SELECT * FROM EMPLOYEEPROFILE WHERE CONTAINS (EMPLOYEERESUME, 'NEAR ((EXTENSIVE, EXPERIENCE), 10)')
Query to return records where Word “Extensive” and “Experience” are at max 10 letters apart and are in the same sequence (i.e. Extensive comes before Experience)
SELECT * FROM EMPLOYEEPROFILE WHERE CONTAINS (EMPLOYEERESUME, 'NEAR ((EXTENSIVE, EXPERIENCE), 10, TRUE)')
Generation Term
Query to return records with all the inflectional forms of the word “Start” like Start, Started, and Starting etc.
SELECT * FROM EMPLOYEEPROFILE WHERE CONTAINS (*, ‘FORMSOF (INFLECTIONAL, Start)')
Thesaurus
Query to return records with all the synonyms of the word “Start” like Start, Begin etc.
SELECT * FROM EMPLOYEEPROFILE WHERE CONTAINS (*, ‘FORMSOF (THESAURUS, Start)')
NOTE: For this query to work you must have a Thesaurus available in you SQL Server data folder .Usually SQL Server does not ship with a default thesaurus but it can be easily downloaded and once put in the appropriate folder queries should work fine.Refer this post for details.
FreeText
FREETEXT predicate, as I mentioned earlier, does not provide much variations and comes by default with inflectional and thesaurus search. Syntax for using FREETEXT is exactly the same as CONTAINS i.e. Just replace CONTAINS with FREETEXT.
OK. So now the questions comes … why we need FREETEXT if we already have CONTAINS?.
Well from doing these samples one of the case where I found it useful (and I am sure there may be more cases) is when you need to do an Inflectional, Thesaurus and NEAR search together in a single query. Below is an example
Query to return records with all forms of word “Start” and “Teach” (both inflectional and synonyms) occuring within 10 letter spaces of each other
SELECT * FROM EMPLOYEEPROFILE WHERE FREETEXT(EMPLOYEERESUME, 'NEAR ((START, TEACH), 10)')
Above query will search for all the forms of the word like Start, Started, Teach, Taught, Teaching etc.
This kind of search is not simple to do using CONTAINS as combining FORMSOF and NEAR is not permitted in a single query.
Hope this post gives good idea on full text queries using predicates.
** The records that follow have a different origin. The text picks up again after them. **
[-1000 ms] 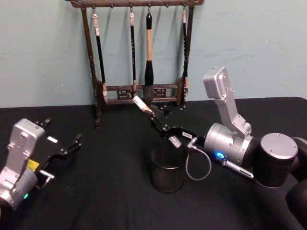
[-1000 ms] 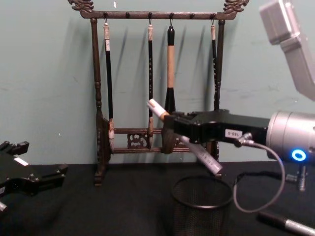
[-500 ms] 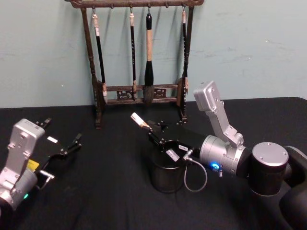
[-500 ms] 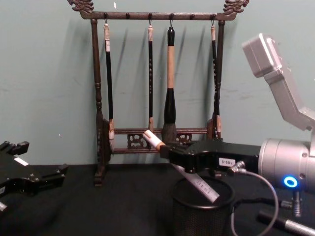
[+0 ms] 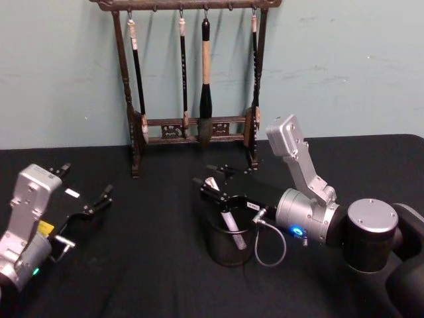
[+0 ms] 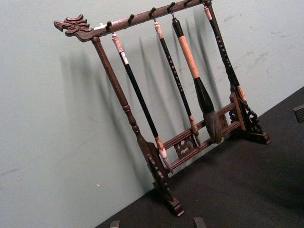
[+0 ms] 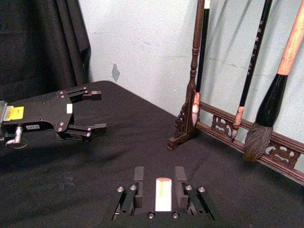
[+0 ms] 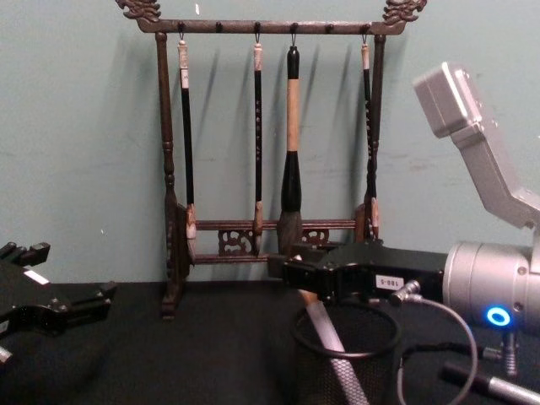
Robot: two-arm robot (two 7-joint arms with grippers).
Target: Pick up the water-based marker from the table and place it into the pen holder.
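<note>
The left gripper [image 7: 97, 111] sits parked at the near left of the black-draped table [image 5: 146, 265], its fingers spread wide and gripping nothing. Right of centre, the round black mesh pen holder [image 5: 225, 255] stands upright. The water-based marker [image 5: 230, 223] rests inside the cup, leaning, with its lower end down in the mesh and its top poking above the rim. The right gripper [image 5: 207, 179] hovers level just over the holder's mouth. Its jaws are parted on either side of the marker's top, and the right wrist view shows a gap on each side. Against the far edge of the table, a dark wooden brush rack [image 8: 228, 225] holds four hanging brushes before a pale green wall [image 5: 344, 66].
</note>
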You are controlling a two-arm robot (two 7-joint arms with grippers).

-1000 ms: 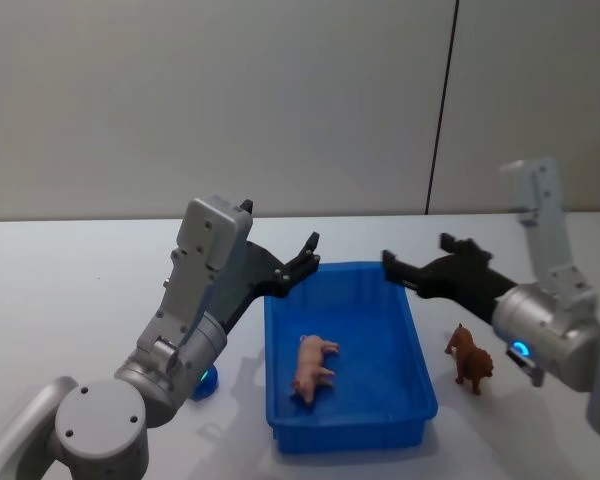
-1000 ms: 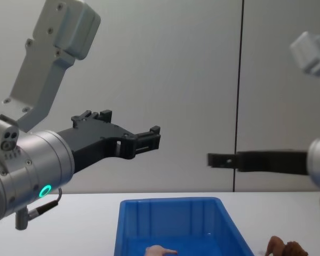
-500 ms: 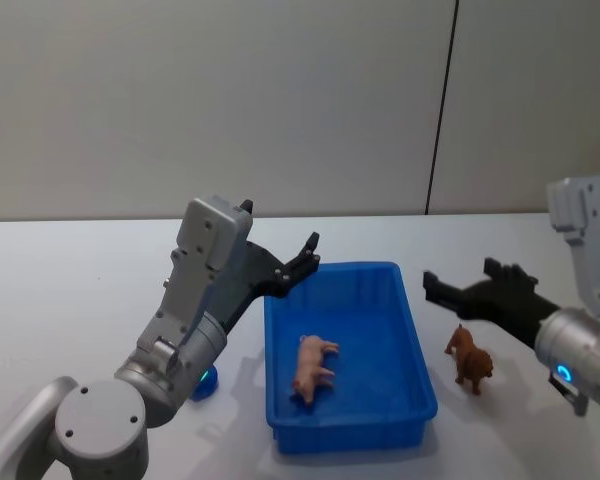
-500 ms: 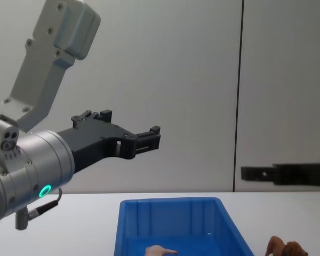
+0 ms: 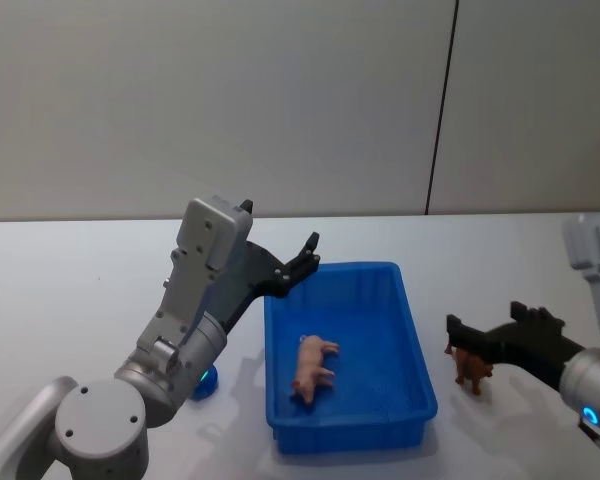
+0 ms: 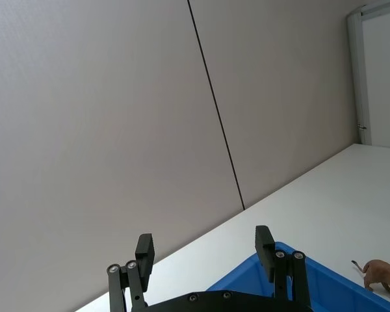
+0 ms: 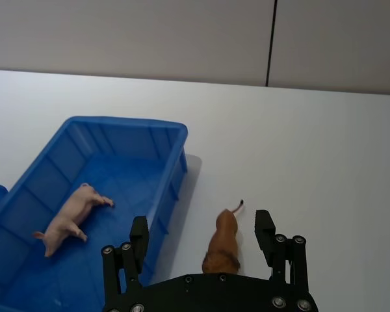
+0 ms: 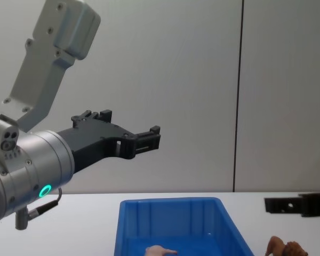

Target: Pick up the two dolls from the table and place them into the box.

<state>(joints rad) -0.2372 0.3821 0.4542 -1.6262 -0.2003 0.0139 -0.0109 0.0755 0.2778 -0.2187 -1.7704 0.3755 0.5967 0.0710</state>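
The blue bin (image 5: 350,435) is glossy, ribbed plastic. The pink pig figurine (image 5: 312,365) looks smooth and moulded, the reddish-brown figurine (image 7: 222,242) shaggy, rougher. The tabletop (image 5: 80,290) is smooth matt white. The left tool (image 6: 205,240) and right tool (image 7: 202,224) are matt black.

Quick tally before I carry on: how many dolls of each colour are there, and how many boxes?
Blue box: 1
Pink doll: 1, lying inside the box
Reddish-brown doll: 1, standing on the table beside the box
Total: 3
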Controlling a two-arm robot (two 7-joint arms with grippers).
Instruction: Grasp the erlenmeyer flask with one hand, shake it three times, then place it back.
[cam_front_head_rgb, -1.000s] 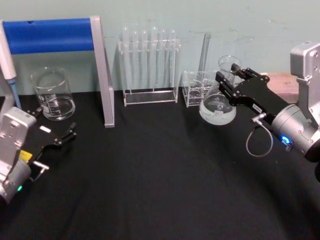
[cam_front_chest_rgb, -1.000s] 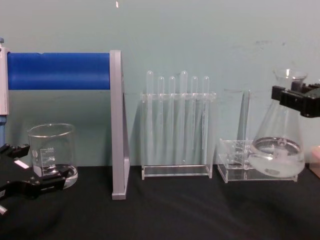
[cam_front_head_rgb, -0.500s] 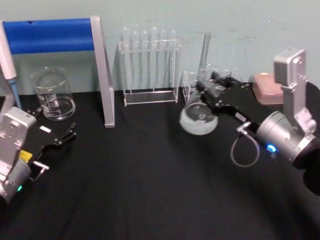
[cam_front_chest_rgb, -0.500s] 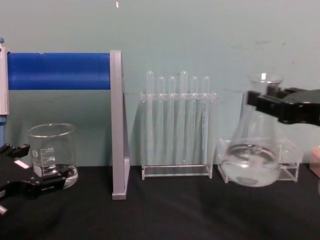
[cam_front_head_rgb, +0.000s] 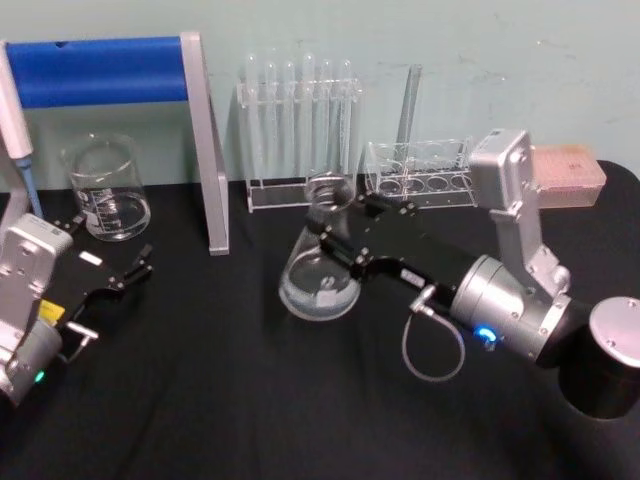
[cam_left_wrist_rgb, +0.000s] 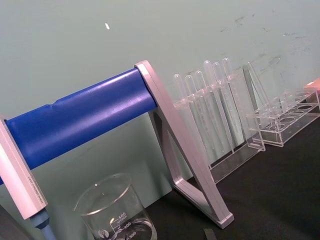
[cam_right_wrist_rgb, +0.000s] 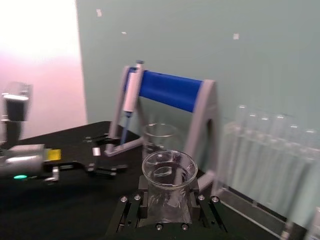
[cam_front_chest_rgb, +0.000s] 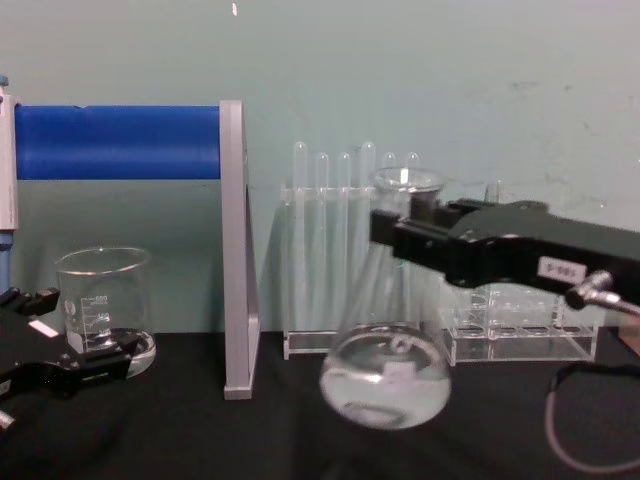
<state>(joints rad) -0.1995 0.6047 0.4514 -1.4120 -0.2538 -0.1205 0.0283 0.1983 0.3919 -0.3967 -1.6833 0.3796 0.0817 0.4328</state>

In next post I will discuss on function CONTAINSTABLE and FREETEXTTABLE
For further reading on this and related topics, you can refer to this exhaustive course on pluralsight.
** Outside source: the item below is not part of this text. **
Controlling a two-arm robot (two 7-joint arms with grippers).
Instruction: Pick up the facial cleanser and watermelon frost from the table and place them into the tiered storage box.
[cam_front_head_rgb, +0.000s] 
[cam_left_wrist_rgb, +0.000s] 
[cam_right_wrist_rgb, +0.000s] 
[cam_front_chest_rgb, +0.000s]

Pingback: Full Text Search : Basics and Configuration | Coding Canvas
Pingback: Full Text Queries : CONTAINSTABLE and FREETEXTTABLE functions | Coding Canvas
Pingback: Full text search : Stoplist and Stopword | Coding Canvas
Is it possible to send the word Clothes as a parameter in below
SELECT * FROM EMPLOYEEPROFILE
WHERE
FREETEXT(EMPLOYEERESUME’FORMSOF(INFLECTIONAL, ‘+ @freetext+’)’)
this is my query:- select * from dbo.zones where freetext(name, ‘test’); select * from dbo.zones where contains(name, ‘formsof(INFLECTIONAL, test)’);
this give me result of- test, testing, tested
select * from dbo.zones where contains(name, ‘test’);
this query only give me test result.
I am trying to get record which have “test” string like, “this is a test case”.
so my query needs to find “test” string in “this is a test case” values also.
CONTAINS seems to have a bug that does not return all the correct values. So we may revert back to using LIKE operator. And if so, we will not be able to use the full_text_index that was built to be used by CONTAINS operator.